Foley clearly spoke under duress. But his regret at being a US captive, real or not, reflected grim fact.
This spring, four French and two Spanish journalists held hostage by the Islamic State extremists were freed. The US government refused to negotiate or pay a ransom in Foley’s case or for any other US captives.
With the help of an Afghan journalist abducted with me, I was lucky enough to escape. But today Foley is dead and the Islamic State militants now say Steven Sotloff, a journalist for Time magazine whom the group also captured, will be killed if the United States does not stop bombing its fighters in Iraq.
There are no easy answers in kidnapping cases. The US cannot allow terrorist groups to control its foreign policy.
One clear lesson that has emerged in recent years, however, is that security threats are more effectively countered by united American and European action. The divergent US and European approach to abductions fails to deter captors or consistently safeguard victims.
Last month, a New York Times investigation found that al Qaeda and its direct affiliates had received at least US$125 million in revenue from kidnappings since 2008 — primarily from European governments. In the last year alone, they received US$66 million.

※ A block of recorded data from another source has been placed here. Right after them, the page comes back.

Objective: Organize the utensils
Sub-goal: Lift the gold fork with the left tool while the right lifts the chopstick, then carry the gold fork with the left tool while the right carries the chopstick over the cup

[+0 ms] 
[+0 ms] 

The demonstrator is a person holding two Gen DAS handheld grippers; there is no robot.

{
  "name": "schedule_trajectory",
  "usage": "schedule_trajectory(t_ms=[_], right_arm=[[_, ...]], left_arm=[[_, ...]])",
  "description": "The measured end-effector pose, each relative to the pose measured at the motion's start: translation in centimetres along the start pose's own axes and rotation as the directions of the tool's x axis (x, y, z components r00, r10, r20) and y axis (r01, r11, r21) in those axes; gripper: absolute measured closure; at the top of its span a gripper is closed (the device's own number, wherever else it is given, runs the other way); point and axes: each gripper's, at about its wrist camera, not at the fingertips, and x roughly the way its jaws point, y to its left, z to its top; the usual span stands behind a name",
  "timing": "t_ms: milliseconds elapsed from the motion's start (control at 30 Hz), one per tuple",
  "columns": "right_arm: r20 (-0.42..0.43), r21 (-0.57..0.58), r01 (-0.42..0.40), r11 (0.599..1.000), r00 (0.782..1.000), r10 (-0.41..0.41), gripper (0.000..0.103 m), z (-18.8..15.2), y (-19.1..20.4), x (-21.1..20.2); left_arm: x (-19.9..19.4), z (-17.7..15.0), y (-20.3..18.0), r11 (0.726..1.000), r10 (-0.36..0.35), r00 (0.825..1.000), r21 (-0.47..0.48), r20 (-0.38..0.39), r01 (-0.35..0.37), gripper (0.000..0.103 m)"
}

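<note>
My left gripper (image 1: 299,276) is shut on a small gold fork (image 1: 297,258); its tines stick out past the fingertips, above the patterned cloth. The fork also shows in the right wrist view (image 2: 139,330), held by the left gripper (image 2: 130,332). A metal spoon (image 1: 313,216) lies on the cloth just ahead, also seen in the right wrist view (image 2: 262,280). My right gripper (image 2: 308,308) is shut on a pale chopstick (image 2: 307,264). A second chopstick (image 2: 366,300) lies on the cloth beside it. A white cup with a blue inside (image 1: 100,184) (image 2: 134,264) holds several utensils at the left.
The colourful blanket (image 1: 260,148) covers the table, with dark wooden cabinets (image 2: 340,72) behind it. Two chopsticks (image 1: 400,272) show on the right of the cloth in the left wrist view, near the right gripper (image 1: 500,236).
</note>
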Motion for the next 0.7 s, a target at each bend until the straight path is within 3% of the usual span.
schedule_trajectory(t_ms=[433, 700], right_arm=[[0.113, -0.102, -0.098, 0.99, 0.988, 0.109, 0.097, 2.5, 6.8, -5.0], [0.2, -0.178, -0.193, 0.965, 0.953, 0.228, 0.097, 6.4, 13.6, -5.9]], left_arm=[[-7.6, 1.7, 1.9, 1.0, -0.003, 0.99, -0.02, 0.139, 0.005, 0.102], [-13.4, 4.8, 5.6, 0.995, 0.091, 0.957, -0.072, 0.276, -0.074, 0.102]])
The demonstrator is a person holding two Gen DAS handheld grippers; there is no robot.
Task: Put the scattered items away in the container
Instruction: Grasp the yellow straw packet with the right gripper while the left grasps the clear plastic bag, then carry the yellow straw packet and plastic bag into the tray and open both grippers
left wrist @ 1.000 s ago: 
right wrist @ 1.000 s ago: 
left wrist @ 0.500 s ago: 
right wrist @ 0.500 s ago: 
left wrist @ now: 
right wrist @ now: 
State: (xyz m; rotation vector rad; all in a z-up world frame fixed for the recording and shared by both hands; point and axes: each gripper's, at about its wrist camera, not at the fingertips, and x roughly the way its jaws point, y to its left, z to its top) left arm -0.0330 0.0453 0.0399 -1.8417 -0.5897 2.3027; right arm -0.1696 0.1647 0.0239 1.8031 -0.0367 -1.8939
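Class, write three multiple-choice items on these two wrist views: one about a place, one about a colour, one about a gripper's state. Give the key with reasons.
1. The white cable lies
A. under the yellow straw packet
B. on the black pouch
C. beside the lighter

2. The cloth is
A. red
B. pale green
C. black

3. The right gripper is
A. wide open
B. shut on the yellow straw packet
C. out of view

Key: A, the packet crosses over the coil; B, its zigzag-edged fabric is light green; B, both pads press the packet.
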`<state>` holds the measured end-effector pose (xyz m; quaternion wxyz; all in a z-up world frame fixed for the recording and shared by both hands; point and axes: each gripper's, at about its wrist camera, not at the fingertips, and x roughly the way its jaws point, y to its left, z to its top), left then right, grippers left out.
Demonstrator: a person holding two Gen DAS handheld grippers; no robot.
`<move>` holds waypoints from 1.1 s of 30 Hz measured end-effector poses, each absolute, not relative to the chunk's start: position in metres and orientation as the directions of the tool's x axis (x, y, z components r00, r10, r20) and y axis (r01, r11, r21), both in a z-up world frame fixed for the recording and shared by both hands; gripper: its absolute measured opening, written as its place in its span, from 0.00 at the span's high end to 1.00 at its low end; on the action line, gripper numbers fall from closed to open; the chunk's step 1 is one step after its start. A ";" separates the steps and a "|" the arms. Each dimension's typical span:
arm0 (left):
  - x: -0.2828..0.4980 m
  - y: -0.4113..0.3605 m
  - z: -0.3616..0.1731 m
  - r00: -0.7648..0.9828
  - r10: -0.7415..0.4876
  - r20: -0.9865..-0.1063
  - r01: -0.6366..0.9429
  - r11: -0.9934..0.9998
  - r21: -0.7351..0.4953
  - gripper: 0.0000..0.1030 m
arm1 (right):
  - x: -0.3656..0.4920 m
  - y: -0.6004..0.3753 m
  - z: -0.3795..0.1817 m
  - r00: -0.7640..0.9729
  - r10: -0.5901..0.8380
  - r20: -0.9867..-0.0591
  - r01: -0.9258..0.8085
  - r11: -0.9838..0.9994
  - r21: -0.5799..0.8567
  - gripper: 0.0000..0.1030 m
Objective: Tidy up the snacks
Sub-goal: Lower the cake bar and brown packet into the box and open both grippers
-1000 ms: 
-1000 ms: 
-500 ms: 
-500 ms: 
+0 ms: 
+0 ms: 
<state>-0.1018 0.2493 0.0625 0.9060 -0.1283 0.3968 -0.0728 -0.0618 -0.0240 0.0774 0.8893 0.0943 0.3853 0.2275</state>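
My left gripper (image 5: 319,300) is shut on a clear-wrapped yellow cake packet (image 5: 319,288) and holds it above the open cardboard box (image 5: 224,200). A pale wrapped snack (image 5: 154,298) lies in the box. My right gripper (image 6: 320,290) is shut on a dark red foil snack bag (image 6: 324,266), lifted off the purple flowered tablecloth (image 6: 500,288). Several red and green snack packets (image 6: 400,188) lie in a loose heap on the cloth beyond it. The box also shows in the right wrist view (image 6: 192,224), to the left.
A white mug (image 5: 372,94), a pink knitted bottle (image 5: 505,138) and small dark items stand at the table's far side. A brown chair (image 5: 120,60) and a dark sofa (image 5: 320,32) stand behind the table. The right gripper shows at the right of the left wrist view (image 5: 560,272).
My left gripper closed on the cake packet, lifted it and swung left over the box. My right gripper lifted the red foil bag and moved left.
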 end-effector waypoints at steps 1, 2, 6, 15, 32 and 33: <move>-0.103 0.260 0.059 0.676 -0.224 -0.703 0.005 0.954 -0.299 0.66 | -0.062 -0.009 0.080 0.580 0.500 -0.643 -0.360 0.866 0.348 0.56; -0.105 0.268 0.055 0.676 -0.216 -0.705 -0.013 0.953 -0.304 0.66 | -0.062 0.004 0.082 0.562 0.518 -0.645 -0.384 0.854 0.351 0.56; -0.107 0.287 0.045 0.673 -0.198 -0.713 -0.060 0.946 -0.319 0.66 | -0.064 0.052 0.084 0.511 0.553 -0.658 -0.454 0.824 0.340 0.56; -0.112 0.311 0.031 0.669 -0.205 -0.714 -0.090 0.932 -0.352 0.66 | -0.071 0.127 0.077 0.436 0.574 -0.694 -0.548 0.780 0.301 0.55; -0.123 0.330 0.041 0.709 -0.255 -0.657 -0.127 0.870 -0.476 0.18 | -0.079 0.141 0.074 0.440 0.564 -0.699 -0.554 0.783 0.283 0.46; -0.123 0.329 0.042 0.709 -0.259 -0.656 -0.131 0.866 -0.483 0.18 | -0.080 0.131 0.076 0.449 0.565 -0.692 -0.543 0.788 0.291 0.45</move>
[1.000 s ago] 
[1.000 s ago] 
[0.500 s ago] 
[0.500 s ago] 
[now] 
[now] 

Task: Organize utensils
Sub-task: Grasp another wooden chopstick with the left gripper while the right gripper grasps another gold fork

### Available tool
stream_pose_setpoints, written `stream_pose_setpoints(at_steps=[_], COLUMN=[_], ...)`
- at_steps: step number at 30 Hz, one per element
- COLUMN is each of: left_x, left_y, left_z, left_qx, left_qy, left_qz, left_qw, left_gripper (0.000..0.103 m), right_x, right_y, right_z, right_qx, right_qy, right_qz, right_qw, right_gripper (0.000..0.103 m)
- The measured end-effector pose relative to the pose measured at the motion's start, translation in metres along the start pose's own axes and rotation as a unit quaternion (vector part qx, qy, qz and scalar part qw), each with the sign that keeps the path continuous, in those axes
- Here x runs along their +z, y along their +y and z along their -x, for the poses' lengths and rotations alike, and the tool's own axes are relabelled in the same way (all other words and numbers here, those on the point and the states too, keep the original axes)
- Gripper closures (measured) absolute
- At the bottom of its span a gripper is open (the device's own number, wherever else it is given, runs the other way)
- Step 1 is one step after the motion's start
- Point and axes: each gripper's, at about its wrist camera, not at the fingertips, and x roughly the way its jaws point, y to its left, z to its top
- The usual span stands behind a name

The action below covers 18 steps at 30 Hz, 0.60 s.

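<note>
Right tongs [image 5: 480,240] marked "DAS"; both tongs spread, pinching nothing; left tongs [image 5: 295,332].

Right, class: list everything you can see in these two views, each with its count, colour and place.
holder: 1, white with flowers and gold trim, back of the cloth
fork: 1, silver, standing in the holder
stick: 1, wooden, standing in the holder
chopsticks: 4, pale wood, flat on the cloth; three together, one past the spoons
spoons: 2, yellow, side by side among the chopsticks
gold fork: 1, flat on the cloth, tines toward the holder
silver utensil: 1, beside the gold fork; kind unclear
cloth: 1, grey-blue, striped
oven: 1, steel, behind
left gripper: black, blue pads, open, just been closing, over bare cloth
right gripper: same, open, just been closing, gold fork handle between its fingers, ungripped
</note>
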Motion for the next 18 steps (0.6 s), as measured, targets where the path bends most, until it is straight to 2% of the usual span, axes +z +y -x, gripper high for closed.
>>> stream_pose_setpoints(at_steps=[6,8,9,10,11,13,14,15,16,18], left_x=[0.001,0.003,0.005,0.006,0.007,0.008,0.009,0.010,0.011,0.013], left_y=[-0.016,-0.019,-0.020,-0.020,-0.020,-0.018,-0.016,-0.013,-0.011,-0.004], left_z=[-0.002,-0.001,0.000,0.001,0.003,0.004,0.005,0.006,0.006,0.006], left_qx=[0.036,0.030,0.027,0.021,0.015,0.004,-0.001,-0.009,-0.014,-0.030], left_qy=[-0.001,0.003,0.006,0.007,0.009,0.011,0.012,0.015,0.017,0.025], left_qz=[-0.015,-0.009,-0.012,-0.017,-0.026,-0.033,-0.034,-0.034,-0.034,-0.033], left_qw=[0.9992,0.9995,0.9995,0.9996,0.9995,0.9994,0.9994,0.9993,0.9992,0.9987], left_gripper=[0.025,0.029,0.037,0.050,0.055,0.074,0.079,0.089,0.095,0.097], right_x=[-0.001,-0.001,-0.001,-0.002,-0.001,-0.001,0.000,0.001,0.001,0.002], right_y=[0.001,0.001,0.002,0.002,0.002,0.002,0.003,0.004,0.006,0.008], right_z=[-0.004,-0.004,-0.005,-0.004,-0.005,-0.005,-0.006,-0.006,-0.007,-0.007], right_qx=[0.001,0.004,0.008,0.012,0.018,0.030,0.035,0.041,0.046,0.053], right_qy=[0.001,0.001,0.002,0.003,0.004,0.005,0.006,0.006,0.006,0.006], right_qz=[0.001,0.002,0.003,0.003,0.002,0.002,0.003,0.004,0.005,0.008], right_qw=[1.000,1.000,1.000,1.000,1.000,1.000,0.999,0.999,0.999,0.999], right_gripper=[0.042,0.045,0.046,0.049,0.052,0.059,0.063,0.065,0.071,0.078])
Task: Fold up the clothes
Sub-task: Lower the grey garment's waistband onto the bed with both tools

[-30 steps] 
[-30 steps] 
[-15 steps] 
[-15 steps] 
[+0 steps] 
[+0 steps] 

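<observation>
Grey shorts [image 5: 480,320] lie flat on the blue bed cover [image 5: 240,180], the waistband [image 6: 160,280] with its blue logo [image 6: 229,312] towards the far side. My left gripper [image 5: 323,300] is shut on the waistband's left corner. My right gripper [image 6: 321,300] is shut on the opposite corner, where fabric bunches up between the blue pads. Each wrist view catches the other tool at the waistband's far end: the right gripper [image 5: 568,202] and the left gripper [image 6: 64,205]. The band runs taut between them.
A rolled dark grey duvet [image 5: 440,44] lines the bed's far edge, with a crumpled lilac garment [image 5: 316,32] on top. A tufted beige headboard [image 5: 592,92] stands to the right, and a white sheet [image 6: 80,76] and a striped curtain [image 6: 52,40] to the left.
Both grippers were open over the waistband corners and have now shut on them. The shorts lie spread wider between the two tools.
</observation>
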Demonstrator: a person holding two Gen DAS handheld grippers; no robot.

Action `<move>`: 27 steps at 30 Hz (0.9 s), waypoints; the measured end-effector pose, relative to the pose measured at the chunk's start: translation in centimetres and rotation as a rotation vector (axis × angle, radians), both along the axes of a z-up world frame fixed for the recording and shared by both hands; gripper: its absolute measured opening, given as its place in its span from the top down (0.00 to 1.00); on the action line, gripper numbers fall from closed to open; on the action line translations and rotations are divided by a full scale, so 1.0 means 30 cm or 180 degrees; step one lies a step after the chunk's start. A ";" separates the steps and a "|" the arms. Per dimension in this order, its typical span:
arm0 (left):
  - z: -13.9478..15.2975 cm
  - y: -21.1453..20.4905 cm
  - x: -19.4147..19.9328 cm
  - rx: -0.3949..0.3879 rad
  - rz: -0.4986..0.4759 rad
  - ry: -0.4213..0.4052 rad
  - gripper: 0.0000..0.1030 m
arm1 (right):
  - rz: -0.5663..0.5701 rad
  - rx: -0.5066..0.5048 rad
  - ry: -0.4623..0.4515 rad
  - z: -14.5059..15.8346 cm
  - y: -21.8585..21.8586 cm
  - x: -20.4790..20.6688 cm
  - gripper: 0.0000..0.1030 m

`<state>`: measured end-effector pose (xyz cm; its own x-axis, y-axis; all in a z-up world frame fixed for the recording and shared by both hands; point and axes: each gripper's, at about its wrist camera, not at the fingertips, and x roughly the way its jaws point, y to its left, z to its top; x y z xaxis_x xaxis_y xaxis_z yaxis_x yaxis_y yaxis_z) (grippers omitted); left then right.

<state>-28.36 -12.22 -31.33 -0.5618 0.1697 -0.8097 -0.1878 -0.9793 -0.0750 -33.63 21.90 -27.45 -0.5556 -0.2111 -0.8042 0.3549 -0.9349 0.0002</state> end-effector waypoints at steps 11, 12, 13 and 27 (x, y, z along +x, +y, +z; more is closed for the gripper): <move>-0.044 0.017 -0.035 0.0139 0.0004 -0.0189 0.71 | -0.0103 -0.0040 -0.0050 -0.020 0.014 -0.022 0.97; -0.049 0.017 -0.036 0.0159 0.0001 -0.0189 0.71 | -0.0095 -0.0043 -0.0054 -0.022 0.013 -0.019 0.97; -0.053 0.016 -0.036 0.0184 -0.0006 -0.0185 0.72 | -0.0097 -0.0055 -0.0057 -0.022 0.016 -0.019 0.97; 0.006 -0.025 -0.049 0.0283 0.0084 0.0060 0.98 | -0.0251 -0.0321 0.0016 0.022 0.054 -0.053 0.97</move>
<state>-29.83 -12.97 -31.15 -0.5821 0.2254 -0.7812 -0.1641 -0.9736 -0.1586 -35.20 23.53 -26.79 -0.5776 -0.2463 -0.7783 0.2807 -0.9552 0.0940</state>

“Kidnapping hostages is an easy spoil,” Nasser al-Wuhayshi, the leader of al Qaeda in the Arabian Peninsula, wrote in a 2012 letter to the leader of an al Qaeda affiliate in North Africa, “which I may describe as a profitable trade and a precious treasure.”
Publicly, European governments deny making these payments. But former diplomats told the Times that ransoms have been paid.
Kidnapping as a fundraising tactic is thriving and rates are going up. In 2003, a ransom of roughly US$200,000 was paid for each captive.
Hostage-taking by extremist groups is now so pervasive that at least one major aid organization is not sending US aid workers to areas where they might be abducted. Instead, they are sending citizens from European countries with governments that will pay ransoms.
The cases have taken on a grim pattern: hostages are abducted, months pass with no news from the captors and a threatening video or email is then sent to families. In some cases, the militants ask that cases not be made public so ransom can be paid quietly.
This was the case in Foley’s tortuous, 21-month abduction. For the first 16 months after Foley was taken captive, his family had no information regarding his whereabouts. They learned he was alive from two Spanish journalists who were freed by the Islamic State in March. In a subsequent email message, the captors instructed the family to keep the case quiet and not identify the Islamic State as the kidnappers. Fearing for Foley’s life, the family obeyed.
Privately, the Foleys and other families have grown intensely frustrated with the failure of US officials to negotiate with the captors. US government officials also refused to coordinate their response in any way with European governments. In the days and weeks ahead, the Foley family will speak for themselves about their ordeal. But the payment of ransoms and abduction of foreigners must emerge from the shadows. It must be publicly debated.